▸ EXERCISE GOAL
Each line of the material that mentions the word "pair" is to be copied.

▸ STUDY MATERIAL
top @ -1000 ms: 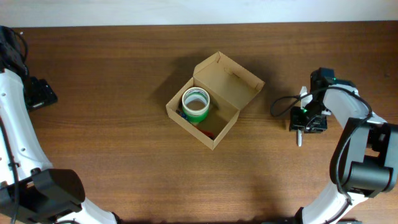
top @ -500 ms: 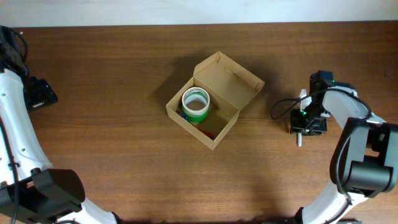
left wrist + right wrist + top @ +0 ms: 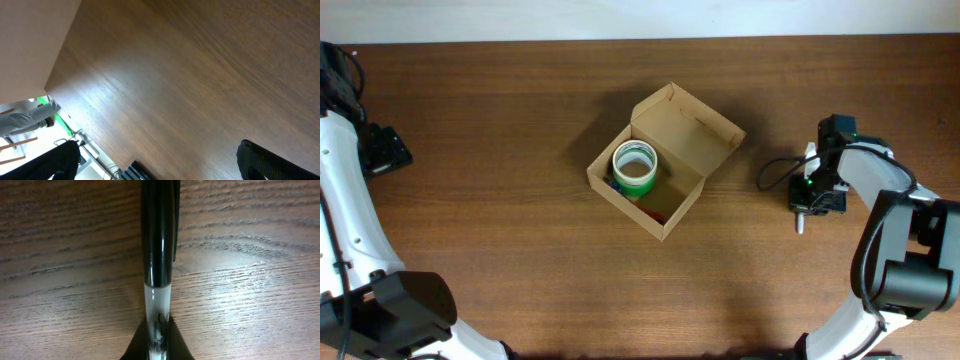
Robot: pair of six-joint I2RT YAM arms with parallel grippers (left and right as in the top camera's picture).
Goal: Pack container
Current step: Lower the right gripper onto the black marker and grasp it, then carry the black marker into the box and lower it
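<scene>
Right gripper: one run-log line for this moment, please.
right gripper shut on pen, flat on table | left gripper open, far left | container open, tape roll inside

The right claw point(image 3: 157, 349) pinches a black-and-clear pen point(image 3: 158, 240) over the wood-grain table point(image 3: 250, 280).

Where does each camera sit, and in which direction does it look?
Overhead: above the table, facing down on the container; left arm, right arm show.
Left wrist: on the left arm, facing bare wood; fingers at lower corners.
Right wrist: close above a pen; its fingers flank it.
Shared: overhead and right wrist both show the pen.
</scene>
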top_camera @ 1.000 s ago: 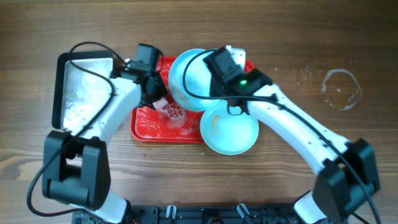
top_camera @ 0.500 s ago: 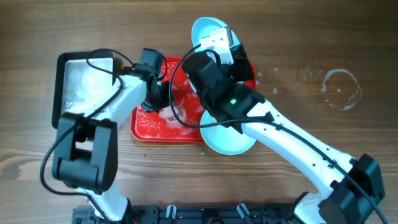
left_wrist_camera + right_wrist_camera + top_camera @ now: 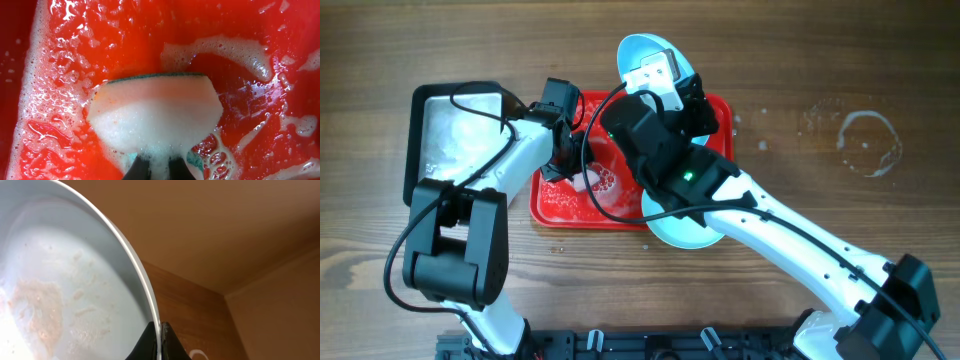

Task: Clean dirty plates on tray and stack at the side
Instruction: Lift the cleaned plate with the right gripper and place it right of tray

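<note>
Your worktop is a brown wood-grain table (image 3: 820,60) with a ring of wet marks (image 3: 865,140) on its right side. At the left sits a black-rimmed silver metal pan (image 3: 445,130). Just beside it is the large red rectangular plastic tray (image 3: 555,200), its floor covered in white suds. Your left gripper (image 3: 156,170) is pinched on a soapy white sponge with a green back (image 3: 155,112), against the tray floor. Your right gripper (image 3: 159,339) is clamped on the rim of a round pale-blue plastic plate (image 3: 60,280), tilted up over the tray's far edge, with orange-brown smears on its face. The right arm (image 3: 770,215) covers most of a second pale-blue plate (image 3: 675,236) at the tray's near right corner.
</note>
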### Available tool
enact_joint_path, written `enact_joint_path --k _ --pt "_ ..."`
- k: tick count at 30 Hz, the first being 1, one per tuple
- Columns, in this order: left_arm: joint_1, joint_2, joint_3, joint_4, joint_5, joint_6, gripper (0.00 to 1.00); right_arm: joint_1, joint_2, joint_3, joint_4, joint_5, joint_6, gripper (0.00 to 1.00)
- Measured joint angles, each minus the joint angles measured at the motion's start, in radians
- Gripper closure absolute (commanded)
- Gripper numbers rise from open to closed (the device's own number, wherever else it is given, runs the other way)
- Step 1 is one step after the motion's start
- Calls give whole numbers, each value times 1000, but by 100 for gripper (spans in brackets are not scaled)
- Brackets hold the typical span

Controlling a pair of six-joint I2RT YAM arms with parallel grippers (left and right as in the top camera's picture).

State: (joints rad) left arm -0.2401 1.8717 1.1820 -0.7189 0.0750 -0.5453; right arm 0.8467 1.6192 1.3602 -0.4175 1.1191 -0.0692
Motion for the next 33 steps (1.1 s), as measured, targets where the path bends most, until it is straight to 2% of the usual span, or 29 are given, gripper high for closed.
enact_joint_path --k 5,12,19,23,28,32,33 --pt "0 0 0 -3 0 -3 96 29 0 2 -66 18 66 96" --pt "0 0 0 -6 0 -7 96 54 0 1 32 162 125 96" --pt "0 0 0 -11 0 -7 96 80 0 -14 108 239 67 96" --pt "0 0 0 -11 0 -7 96 82 2 -17 134 212 10 96" --pt "0 0 0 -11 0 -7 96 31 2 -19 -18 26 99 96" --pt "0 0 0 -10 0 -7 96 -214 -3 -24 -195 -446 279 96" --pt "0 0 0 -11 0 -7 96 -351 -4 -26 -221 -684 311 96"
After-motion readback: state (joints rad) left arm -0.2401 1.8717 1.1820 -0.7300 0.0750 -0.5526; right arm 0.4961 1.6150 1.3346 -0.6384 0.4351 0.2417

▸ SOLUTION TO THIS PROBLEM
Robot: pair of six-joint I2RT YAM arms with parallel grippers (left and right as in the top camera's picture).
Controlling a pair of six-joint I2RT YAM arms with parallel grippers (left and right as in the top camera's picture).

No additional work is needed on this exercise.